In an intelligent response to a lawsuit, an expert should be engaged early. In the defendant’s case, an expert or experts should be engaged immediately. The reason for this is obvious: While it may take some time for an accident victim to find an attorney, or learn that he or she even has a “cause of action” (the foundation creating the right to file a lawsuit), the defendant knows the nanosecond it learns of an accident involving its product or service that there is likely to be a lawsuit. Thus, the only reason to not engage an expert immediately is to save money – in the hope that the lawsuit is settled, and money need not be wasted on an expert. Of course, on the plaintiff’s side of a lawsuit, when the plaintiff wins or settles the suit (as the plaintiff usually does when represented by a good attorney and a good expert), that expert’s fees are deducted from the plaintiff’s (or victim’s) share of the damage award or settlement. Thus when a plaintiff’s case is handled by a good attorney and a good expert, the risk of having to “eat” the expert’s costs is slim. This being the case, it speaks for itself about how poor many attorneys are, the lack of confidence they have in their own abilities, and their marginal skills in finding the best experts they can when they do not engage an expert until the last possible moment. In return for the law firm’s) unwillingness to take this slim risk, the plaintiff’s attorney (a) wastes the timetable for “discovery” by collecting only a fraction of the documents that would otherwise help him/her and his/her experts analyze the case (including not examining the vehicle and/or incident scene, and as a result, (b) largely wastes the depositions he or she takes of the opposing parties’ witnesses. Sharp defendants’ attorneys should, and often do, recognize this failure or pound-foolishness, and often adjust their settlement offers downward to reflect it.

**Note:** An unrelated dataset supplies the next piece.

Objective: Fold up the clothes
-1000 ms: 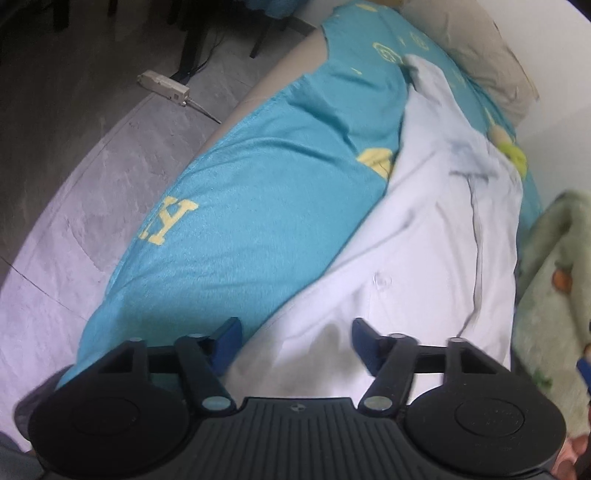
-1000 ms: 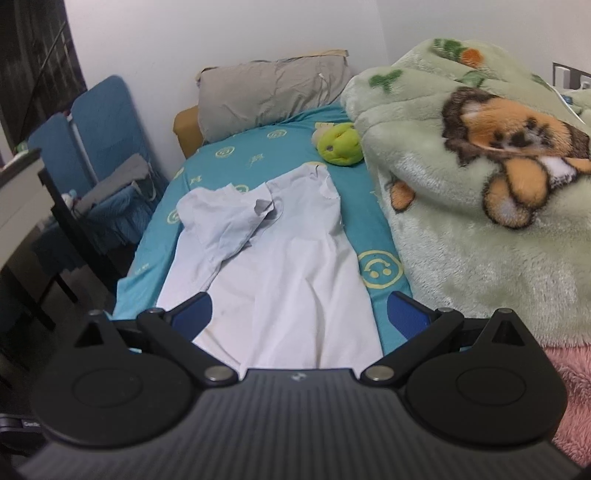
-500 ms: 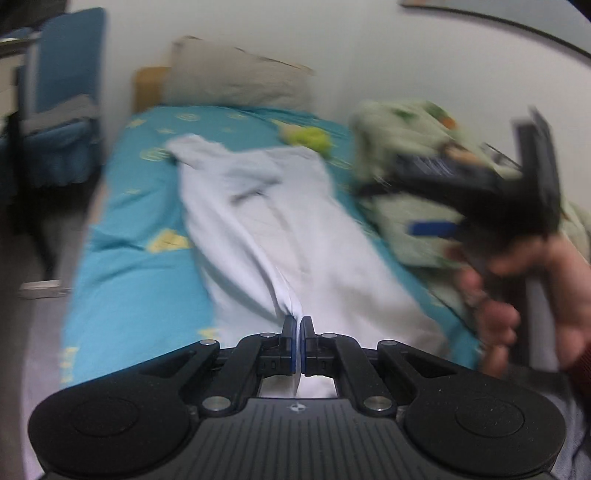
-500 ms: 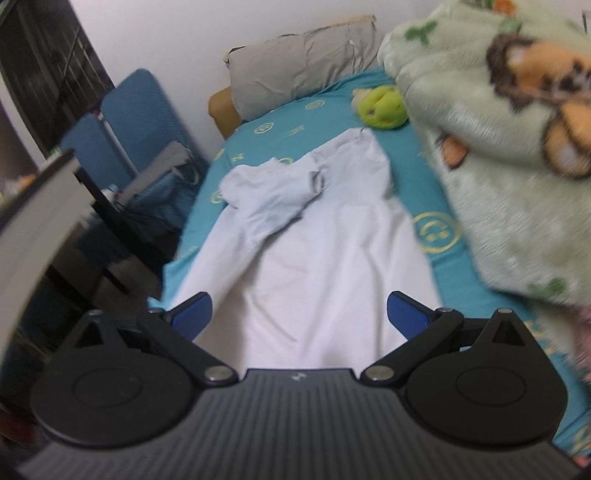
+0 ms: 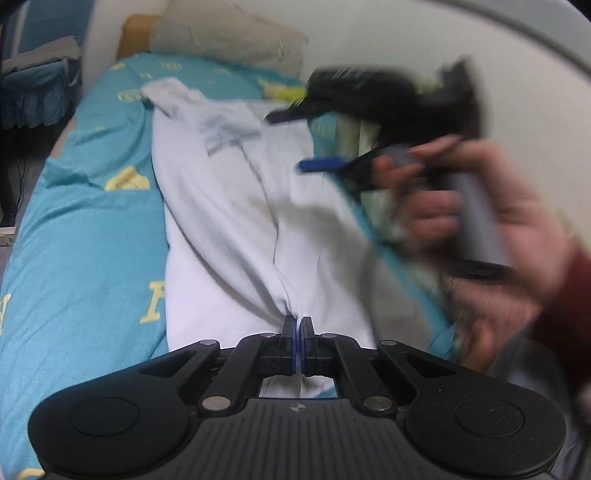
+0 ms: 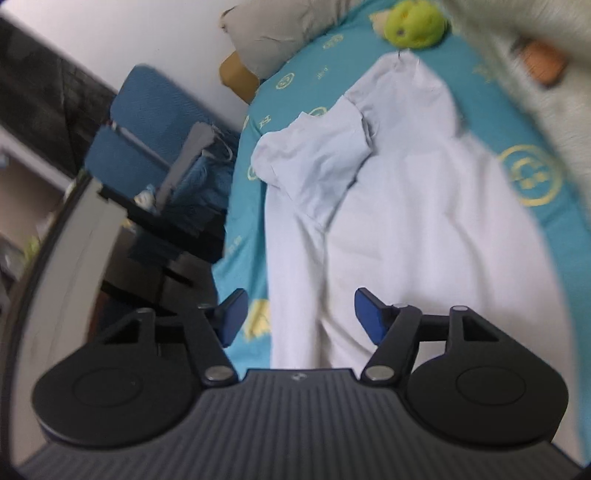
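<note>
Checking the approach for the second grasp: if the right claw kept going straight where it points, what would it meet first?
Most likely the white shirt lying on the teal bedsheet; the right claw stands open over its near hem.

A grey pillow lies at the head of the bed on a turquoise sheet with yellow prints. A green plush toy sits near it, beside a fleecy green blanket. Blue chairs stand alongside the bed.

- Left gripper: black linkage arms, silver pivot screws, blue pads, ribbed grey housing with two round black discs.
- Right gripper: identical black build, blue pads, small central emblem.
- Right hand: dark red sleeve at wrist.
</note>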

On the defense side of the case, this dysfunction gets worse. This is partly because, as noted, the defendant knows it is likely going to be involved in a lawsuit almost the moment the accident leading to it occurs. But worse, the attorney’s decision about which expert witness to hire, and if and when to hire one at all, must meet the approval of the insurance carrier – the party (a) the furthest-removed from the technical facts around which a victory, defeat or settlement will revolve, and (b) the party that usually cares little about the defendant’s goals, needs or commercial agenda, but instead, only about how to minimize the “pay-out.”

Calling the Shots, Increasing the Risks

Of course, the degree to which any risk to such a carrier exists at all, it is usually a direct consequence of the existing dynamics noted above. If, in contrast, (a) the risks are slight as a matter of evidence (or the logic associated with it), (b) the attorney and expert are well-qualified, and (c) both the attorney and expert put the maximum amount of effort into the case, these risks are minimal. Of course, the latter of these risk-reduction strategies is greatly compromised when the expert is hired “way down the road,” and the attorney has wasted the opportunity to gather meaningful evidence, and as a result, wasted countless depositions from which he or she (and his or her experts) would otherwise have learned much. Having done all these things early in the case, the attorney would effectively win the case at the deposition stage,  long before trial. For the insurance carrier of an innocent defendant, this would usually mean allowing its counsel to proceed to trial and walk away without paying anything, or settling for a pittance – although even the latter sends a bad message to future plaintiffs’ attorneys, and to some degree, perpetuates “the Spiral.”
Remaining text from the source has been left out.